When we both finally pulled ourselves together and began to talk civilly we ultimately found out that I was missing a huge part of the point of Communion, which I had read about in the gospels but hadn't really understood. Spiritual communion was only part of it, there was also a communion on the human level, something like God coming down to the human level in order to raise us to his spiritual level, reaching down his hand and meeting us partway. So to Catholics, this offering of the body and blood of Christ is a renewal of the sacrifice made by Jesus via the crucifixion. And God renews this experience of the human world by physically communing with it, by allowing people to eat Him. [I guess...]

Me (relieved): Oh!! So it is important then. But how does this hunk of dead, disembodied flesh allow God to experience human suffering? Is this flesh able to feel?

Him: Well I never thought of it as dead, it's living flesh. I don't know if it can feel, I guess I never thought about that.

Me: But can't God just possess us like the demons do and to suffer with us that way?

[Hahaha, I know! Things were getting kinda weird.]

Him: Well we can be possessed but I don't think God would feel our pain just like the demons don't feel the pain of the humans they possess.

Me: Oh yeah. Well maybe instead of being disembodied flesh and blood it's more like mini-Jesus. You know, a grasshopper-sized version of Jesus experiencing the human condition in our stomachs?

[Kind of like Jonah in the whale.]

Him (slightly unsettled): Uh... yeah. I think that's more like the way Catholics think about it.

Me: Oh. Well then that does make sense.

For whatever reason I was comforted by the idea of mini-Jesus. Communion wasn't awful carnage disguised as bread and wine and there was a theological reason for it rather than just believing because that's what Catholics believe. When I read the Diary of St. Maria Faustina Kowalska (my first favorite saint!) I found that she had a profound love of the Eucharist (Communion) and she would refer to the wafer as the "little Jesus". Just like my mini-Jesus!! She would go visit Jesus in the consecrated hosts in the tabernacle (which is where the mini-Jesuses get stored) and she would have conversations with him.

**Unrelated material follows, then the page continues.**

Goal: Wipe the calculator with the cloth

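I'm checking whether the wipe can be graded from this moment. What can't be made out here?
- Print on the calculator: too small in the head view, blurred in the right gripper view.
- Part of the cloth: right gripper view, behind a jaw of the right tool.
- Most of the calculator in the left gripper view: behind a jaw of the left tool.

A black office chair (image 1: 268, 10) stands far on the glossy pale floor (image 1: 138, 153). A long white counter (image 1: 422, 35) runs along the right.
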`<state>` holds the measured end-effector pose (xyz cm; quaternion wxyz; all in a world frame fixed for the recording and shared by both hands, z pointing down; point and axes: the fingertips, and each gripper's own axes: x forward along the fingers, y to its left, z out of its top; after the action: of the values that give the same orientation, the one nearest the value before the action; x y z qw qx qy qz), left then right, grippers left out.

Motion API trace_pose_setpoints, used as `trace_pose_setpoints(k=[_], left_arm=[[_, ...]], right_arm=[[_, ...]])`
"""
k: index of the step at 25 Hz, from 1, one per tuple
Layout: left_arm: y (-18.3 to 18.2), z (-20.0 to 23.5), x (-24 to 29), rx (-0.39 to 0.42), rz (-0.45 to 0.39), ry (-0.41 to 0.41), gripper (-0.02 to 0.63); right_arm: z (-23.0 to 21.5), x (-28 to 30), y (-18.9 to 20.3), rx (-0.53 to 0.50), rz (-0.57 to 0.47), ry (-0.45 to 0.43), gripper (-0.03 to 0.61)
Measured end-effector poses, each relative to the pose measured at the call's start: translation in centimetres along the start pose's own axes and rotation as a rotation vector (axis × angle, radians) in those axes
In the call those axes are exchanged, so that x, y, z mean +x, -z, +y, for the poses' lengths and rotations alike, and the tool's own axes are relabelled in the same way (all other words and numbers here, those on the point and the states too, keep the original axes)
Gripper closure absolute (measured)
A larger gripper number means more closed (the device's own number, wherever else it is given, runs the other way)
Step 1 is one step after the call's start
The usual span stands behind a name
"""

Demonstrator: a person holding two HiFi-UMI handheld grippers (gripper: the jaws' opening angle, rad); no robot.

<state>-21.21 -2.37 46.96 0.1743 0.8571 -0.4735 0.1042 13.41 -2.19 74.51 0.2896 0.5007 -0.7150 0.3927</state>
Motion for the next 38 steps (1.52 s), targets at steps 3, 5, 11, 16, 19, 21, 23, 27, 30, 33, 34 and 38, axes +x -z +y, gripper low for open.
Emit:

This is why Scott Hahn says, in Rome Sweet Home, that Catholicism is either true or diabolical. [Unless there is no such thing as God, in which case getting worked up over what's true or isn't is about as silly as getting worked up about the weekly horoscope or Feng Shui.] Catholics literally worship a wafer (and wine) because they believe it is Jesus. If that wafer is NOT Jesus then they are simply worshipping a wafer. And that is just plain wrong. The God of the Bible makes it pretty clear that it's not cool to worship anything that isn't Him.

So my sort of Catholic ex-boyfriend was right after all, this is one of the most important differences. Although since then I have read (I don't remember where--so yeah, from a very reliable source) that believing Communion is symbolic is a relatively new thing, apparently Martin Luther believed in the physical presence of Christ in the Eucharist.

While I fixated on the gross out factor of flesh in the Eucharist, Jen (the Atheist-to-Catholic convert at the Conversion Diary), in her post called The God Who Becomes Dust, fixated on why God would choose something as lame as bread and wine as his vessel. She makes a funny point that maybe it's a lack of humility to think that bread and wine aren't glamorous enough to host God. For example, if God really is infinite and omnipotent and omni-everything-else then He may measure about a gazillion on the awesomeness scale while bread may register as 20 awesomeness units and humans 5,000. In that case, the difference in awesomeness between bread and humans is basically negligible.